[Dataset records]
-=-=-=-=-

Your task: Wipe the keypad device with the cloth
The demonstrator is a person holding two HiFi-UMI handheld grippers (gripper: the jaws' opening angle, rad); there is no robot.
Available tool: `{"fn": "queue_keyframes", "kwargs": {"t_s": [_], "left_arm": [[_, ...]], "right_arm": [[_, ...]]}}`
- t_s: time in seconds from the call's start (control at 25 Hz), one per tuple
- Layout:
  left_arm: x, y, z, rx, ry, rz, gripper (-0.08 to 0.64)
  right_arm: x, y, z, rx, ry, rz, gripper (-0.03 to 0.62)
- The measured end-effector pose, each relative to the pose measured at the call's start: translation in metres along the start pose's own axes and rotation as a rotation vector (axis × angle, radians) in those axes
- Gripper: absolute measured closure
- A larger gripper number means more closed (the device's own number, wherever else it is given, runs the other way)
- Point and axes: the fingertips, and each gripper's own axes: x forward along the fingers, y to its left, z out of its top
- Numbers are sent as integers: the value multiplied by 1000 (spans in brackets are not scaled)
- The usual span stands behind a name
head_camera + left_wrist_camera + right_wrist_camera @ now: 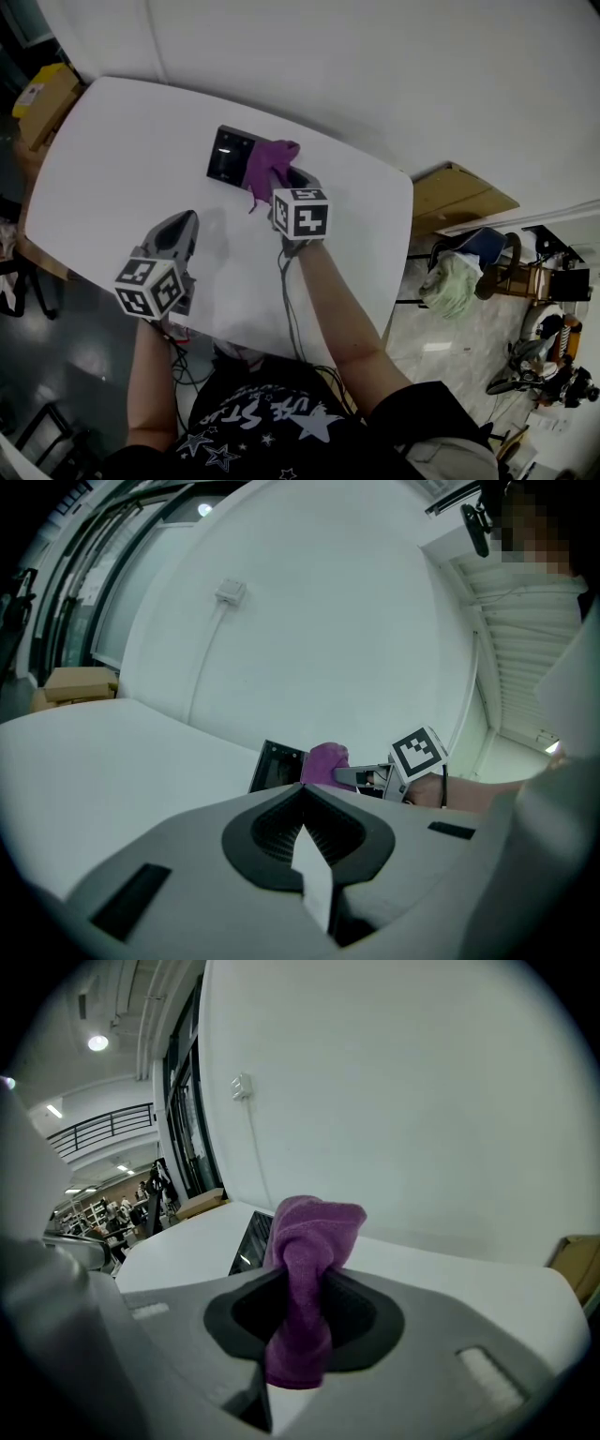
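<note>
A black keypad device (230, 156) lies on the white table (112, 178), toward its far side. My right gripper (284, 178) is shut on a purple cloth (269, 165), and the cloth hangs over the device's right edge. In the right gripper view the cloth (307, 1283) is pinched between the jaws, with the device (249, 1238) just beyond it on the left. My left gripper (180, 228) is shut and holds nothing; it hovers over the table nearer the person, left of the right gripper. In the left gripper view the device (277, 766), the cloth (325, 762) and the right gripper (380, 775) lie ahead.
A white wall rises behind the table. Cardboard boxes (42, 98) stand off the table's far left corner, and a flat cardboard sheet (459, 195) lies on the floor to the right. Chairs and clutter (511, 272) fill the right side. Cables (291, 309) trail along the right forearm.
</note>
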Motion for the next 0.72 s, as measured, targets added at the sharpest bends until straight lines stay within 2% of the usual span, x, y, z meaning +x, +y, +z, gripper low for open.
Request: {"fn": "queue_keyframes", "kwargs": {"t_s": [0.36,0.72], "left_arm": [[-18,-7,-7,-9,-23,-7,552],[-88,-14,-15,15,-57,-22,552]], "right_arm": [[-29,6,2,-17,-37,-12,494],[-91,54,6,-31,-103,-39,494]]}}
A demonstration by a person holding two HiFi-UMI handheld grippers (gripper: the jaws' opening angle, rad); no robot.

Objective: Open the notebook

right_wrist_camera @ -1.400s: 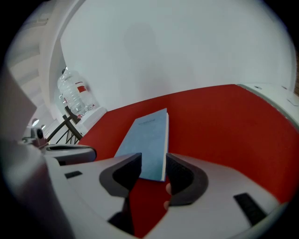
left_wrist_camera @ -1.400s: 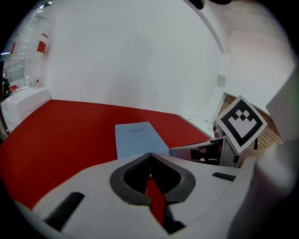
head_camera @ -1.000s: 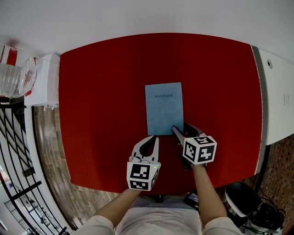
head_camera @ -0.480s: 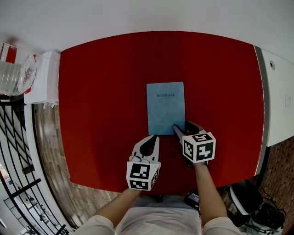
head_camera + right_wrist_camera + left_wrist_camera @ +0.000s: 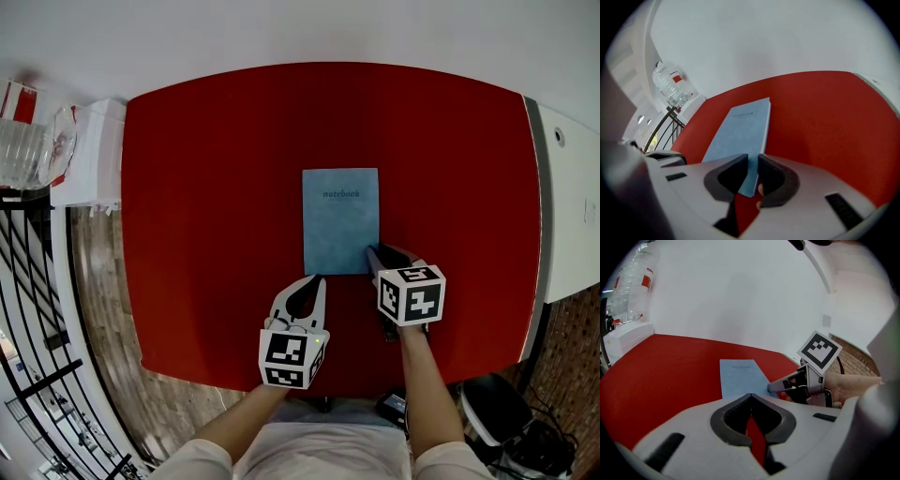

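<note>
Right hand-held gripper (image 5: pixel 375 254): jaws just closing, pinching near corner of notebook (image 5: pixel 340 220).
Left hand-held gripper (image 5: pixel 314 280): jaws together, empty, over worktop (image 5: pixel 206 169).

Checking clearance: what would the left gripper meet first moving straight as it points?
Likely the red table just short of the near left corner of the notebook, since the left gripper tilts downward; depth is unclear, so that corner might come first.
</note>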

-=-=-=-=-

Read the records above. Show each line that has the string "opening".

The demonstrator is a person holding two HiFi-UMI handheld grippers (gripper: the jaws' opening angle, rad); there is no robot.
A demonstration by a person holding two HiFi-UMI handheld grippers (gripper: the jaws' opening angle, rad); no robot.

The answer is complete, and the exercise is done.